3. Integration Lifecycle and Reliability:
— Requirements → interface design → assembly → HIL/SIL → environmental & EMC testing; timing/synchronisation; redundancy.
4. Supply Chain & Lifecycle Considerations:
— Component availability, quality/traceability, cybersecurity (SBOM/firmware signing), and obsolescence planning.
Type of assessment The prerequisite of a positive grade is a positive evaluation of module topics and presentation of practical work results with required documentation
Learning methods Lecture — Concept overviews with worked hardware schematics and bus timing examples.
Lab works — Hands-on bring-up of sensors and a microcontroller/SBC, bus sniffing, timestamping and calibration; mini HIL demo.

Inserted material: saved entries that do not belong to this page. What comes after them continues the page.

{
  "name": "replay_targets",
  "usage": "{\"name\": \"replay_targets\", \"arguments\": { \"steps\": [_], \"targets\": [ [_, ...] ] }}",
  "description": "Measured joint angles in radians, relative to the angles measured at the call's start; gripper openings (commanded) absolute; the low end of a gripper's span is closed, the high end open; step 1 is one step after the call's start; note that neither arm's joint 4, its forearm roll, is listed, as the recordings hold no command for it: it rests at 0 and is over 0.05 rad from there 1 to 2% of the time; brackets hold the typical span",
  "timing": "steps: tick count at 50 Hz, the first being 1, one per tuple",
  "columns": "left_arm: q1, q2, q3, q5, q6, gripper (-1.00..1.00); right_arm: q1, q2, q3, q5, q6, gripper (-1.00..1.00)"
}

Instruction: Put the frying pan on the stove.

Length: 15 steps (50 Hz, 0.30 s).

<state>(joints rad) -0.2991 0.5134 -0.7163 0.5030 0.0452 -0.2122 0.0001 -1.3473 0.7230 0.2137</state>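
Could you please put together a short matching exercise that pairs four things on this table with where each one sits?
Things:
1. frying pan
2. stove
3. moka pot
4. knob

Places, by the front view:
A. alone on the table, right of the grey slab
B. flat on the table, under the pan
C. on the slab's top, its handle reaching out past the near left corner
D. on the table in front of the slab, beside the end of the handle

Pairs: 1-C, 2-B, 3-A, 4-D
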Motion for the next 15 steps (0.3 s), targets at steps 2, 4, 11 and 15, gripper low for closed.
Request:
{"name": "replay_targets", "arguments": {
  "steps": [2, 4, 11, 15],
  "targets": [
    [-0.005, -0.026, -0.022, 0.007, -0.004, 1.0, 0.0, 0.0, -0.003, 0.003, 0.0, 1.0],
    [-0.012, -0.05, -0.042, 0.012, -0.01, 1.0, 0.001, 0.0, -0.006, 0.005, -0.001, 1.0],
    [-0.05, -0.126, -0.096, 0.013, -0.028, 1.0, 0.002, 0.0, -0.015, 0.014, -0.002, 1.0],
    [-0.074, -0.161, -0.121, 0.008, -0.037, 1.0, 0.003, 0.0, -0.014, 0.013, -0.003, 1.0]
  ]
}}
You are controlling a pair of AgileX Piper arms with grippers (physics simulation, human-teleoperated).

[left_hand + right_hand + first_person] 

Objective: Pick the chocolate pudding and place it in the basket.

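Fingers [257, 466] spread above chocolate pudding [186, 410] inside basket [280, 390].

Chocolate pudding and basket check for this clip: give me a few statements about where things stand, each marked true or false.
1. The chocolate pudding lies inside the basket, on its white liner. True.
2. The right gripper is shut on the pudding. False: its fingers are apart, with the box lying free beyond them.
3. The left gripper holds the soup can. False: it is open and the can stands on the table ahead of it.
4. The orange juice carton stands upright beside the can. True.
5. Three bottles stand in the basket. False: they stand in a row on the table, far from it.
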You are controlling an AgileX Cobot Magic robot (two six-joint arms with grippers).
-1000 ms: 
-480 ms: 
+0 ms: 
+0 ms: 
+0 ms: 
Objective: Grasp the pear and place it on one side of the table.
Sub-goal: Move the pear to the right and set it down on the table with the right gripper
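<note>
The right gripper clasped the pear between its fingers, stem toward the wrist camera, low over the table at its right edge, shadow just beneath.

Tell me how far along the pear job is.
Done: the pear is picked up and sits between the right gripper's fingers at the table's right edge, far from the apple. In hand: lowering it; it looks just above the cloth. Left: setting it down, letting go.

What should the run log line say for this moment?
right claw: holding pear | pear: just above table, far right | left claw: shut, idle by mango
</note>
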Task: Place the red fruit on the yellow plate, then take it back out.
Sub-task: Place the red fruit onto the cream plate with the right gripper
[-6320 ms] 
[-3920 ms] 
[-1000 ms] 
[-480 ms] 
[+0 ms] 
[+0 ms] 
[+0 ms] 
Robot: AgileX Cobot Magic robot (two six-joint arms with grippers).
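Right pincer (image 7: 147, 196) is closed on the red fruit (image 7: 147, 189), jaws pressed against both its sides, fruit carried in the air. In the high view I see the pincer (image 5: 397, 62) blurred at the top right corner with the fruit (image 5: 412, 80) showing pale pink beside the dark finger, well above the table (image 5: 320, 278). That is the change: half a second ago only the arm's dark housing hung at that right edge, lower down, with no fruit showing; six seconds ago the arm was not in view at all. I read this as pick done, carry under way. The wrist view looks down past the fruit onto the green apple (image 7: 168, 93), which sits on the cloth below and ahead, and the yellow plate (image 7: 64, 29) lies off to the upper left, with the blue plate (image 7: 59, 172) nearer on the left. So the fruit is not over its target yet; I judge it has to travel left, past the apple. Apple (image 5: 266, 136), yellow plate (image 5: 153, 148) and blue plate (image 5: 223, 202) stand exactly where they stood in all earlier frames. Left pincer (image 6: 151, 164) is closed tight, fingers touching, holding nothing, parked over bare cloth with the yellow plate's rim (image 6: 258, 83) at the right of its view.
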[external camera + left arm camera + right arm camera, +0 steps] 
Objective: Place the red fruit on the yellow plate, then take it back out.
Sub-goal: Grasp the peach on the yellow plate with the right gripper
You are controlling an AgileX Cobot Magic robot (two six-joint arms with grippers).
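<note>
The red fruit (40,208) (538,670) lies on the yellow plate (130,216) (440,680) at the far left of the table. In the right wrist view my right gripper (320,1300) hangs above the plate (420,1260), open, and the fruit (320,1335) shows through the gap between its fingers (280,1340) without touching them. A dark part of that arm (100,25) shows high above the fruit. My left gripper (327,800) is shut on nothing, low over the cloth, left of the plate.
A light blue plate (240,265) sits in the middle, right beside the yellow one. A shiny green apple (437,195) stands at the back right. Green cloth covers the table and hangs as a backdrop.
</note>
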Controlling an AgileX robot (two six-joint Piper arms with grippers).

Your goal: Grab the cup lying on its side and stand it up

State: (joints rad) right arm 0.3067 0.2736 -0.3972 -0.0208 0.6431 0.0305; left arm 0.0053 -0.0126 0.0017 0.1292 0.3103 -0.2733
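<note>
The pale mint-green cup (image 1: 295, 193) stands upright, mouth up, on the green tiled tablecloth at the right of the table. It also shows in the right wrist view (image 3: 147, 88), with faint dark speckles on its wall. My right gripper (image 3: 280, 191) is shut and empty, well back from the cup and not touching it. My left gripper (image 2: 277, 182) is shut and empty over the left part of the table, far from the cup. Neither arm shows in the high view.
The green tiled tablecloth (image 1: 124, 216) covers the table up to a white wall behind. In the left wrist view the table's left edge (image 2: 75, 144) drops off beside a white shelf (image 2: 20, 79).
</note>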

Individual assignments — Short design/calculation tasks (component selection, interface budgets) with a brief technical note.
Self-learning — Curated readings and datasheets; recommended MOOC videos to reinforce embedded and navigation concepts.
AI involvement Assisted code scaffolding and debugging, log summarisation, data analysis/visualisation and literature search support. Students must verify outputs, cite use of AI tools, and avoid uploading proprietary or assessment-sensitive data.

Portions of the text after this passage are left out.